● **Data**
◇ ◇ ◇ ◇ ◇
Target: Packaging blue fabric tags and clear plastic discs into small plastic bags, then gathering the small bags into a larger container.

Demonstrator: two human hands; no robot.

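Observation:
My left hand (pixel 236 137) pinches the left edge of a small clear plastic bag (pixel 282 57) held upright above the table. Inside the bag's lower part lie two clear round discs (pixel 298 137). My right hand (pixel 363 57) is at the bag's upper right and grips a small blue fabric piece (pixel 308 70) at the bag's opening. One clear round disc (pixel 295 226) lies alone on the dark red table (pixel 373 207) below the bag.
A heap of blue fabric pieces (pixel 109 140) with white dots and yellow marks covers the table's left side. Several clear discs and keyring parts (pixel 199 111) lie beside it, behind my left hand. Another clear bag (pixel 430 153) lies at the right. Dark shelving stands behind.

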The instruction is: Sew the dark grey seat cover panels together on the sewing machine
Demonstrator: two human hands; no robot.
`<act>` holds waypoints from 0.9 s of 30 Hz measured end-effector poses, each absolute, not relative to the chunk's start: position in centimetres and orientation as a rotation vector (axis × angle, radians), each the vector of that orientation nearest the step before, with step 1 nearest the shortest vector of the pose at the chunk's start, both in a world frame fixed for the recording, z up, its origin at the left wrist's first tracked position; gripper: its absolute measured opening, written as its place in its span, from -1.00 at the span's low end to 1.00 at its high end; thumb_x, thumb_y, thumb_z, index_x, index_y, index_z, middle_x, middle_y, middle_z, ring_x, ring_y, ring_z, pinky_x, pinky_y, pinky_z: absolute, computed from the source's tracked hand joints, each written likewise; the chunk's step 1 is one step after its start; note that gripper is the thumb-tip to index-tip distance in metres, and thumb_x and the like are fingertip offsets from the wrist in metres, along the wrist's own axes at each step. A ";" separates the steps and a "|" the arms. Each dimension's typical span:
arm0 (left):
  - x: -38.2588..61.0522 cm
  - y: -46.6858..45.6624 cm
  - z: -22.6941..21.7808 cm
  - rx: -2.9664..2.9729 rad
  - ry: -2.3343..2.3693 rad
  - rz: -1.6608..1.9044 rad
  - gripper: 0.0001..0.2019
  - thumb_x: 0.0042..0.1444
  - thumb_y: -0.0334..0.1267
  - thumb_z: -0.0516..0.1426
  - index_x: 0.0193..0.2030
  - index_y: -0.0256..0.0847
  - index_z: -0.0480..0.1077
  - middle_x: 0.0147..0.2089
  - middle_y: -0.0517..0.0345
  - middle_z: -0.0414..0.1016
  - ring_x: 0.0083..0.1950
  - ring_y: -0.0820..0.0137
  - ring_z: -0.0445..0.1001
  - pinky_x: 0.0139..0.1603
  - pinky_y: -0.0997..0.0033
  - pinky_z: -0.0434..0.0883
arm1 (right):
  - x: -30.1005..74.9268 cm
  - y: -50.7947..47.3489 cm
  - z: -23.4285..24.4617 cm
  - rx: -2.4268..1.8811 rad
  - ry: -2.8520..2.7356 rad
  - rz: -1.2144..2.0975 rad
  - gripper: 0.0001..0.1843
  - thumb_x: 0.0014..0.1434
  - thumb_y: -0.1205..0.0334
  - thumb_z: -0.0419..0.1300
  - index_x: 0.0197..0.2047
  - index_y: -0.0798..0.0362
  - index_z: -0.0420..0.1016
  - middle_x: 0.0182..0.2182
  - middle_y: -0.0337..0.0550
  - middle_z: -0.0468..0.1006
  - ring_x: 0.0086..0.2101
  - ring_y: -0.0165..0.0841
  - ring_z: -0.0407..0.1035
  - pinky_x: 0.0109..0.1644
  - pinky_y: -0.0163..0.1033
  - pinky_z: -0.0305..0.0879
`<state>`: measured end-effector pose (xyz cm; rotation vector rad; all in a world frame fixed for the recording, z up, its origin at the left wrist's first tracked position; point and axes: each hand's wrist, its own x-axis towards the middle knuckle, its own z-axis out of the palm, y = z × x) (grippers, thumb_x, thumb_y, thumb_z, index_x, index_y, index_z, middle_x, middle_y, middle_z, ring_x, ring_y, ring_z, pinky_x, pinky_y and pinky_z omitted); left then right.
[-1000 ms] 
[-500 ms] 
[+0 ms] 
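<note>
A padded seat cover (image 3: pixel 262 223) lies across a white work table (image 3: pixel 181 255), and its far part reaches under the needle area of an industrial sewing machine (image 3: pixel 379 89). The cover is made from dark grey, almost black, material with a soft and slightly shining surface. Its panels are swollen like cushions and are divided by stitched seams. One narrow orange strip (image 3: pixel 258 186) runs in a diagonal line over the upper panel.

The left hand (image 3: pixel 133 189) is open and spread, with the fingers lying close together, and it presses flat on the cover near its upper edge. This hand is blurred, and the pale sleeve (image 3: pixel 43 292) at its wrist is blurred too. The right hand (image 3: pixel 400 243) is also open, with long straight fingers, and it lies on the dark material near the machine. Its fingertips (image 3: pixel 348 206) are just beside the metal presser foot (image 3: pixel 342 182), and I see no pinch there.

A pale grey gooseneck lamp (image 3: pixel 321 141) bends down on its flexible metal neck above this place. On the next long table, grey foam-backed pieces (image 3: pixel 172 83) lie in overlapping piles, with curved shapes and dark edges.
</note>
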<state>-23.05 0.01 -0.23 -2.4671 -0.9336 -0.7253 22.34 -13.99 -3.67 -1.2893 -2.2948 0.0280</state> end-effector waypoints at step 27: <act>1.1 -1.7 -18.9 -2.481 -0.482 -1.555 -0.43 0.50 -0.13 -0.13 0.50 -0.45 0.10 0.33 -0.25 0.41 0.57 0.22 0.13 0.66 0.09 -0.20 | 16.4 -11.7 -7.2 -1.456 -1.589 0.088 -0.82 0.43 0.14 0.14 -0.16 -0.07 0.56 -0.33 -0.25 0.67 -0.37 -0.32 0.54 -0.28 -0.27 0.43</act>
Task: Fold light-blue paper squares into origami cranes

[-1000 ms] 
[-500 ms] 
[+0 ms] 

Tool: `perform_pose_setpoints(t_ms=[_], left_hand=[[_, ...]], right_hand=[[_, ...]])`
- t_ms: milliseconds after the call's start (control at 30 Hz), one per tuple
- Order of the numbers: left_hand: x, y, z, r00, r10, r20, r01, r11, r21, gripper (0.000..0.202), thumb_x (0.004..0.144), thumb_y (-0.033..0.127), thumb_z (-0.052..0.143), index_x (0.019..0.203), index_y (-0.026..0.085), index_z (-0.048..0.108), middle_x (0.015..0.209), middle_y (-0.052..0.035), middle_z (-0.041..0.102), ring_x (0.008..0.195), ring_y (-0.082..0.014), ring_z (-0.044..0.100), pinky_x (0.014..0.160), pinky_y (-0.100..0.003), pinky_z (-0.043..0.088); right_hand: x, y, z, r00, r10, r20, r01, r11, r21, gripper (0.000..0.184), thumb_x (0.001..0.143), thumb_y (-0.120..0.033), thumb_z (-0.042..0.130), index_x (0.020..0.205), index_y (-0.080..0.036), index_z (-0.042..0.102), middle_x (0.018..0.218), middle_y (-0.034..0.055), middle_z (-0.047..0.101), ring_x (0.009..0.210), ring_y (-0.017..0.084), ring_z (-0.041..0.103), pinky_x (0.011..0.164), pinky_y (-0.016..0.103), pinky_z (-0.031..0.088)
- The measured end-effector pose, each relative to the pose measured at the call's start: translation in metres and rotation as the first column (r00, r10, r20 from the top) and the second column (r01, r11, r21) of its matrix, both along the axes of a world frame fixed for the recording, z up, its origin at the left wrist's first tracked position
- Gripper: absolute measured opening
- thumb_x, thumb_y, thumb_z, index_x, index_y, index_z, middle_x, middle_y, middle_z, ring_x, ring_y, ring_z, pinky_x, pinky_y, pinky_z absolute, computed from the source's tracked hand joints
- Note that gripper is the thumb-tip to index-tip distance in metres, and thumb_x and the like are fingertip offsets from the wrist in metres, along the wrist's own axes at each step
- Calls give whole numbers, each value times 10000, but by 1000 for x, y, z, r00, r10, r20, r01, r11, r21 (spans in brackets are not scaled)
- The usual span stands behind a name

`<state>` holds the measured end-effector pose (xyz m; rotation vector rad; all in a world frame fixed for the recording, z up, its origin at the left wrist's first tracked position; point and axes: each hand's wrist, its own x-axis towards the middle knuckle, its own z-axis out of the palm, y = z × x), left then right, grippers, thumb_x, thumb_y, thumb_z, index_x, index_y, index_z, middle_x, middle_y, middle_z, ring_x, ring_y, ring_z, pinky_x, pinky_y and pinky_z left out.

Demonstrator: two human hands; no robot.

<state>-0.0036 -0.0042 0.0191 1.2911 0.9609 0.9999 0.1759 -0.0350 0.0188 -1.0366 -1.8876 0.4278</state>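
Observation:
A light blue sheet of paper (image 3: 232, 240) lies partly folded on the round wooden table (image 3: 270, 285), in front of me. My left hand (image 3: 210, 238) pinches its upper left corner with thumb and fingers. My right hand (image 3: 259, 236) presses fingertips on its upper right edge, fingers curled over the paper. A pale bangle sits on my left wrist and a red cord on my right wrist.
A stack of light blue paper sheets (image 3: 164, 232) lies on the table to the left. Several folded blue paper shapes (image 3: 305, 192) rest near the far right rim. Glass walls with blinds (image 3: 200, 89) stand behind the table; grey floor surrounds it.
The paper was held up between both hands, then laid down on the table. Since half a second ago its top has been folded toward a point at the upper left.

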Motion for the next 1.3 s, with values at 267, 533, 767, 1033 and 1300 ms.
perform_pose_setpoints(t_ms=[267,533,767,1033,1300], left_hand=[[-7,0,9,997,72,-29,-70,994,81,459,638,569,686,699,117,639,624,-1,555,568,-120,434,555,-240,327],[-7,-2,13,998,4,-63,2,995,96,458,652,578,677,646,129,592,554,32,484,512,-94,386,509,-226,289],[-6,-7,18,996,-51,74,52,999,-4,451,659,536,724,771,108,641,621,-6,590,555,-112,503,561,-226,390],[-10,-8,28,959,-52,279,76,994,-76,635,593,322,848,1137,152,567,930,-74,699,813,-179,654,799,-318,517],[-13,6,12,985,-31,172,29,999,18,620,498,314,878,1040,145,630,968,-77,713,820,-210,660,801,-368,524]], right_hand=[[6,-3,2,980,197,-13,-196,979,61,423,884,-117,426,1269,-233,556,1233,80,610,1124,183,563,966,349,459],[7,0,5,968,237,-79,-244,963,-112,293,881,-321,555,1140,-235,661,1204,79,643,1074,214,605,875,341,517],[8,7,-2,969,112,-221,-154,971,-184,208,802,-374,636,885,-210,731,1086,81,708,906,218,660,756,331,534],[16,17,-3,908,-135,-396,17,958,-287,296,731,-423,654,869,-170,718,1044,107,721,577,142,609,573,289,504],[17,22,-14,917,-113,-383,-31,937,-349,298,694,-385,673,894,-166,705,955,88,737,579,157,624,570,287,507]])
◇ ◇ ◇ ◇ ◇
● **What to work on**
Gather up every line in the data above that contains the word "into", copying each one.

● **Result for this exercise**
Target: Packaging blue fabric tags and clear plastic discs into small plastic bags, then gathering the small bags into a larger container.
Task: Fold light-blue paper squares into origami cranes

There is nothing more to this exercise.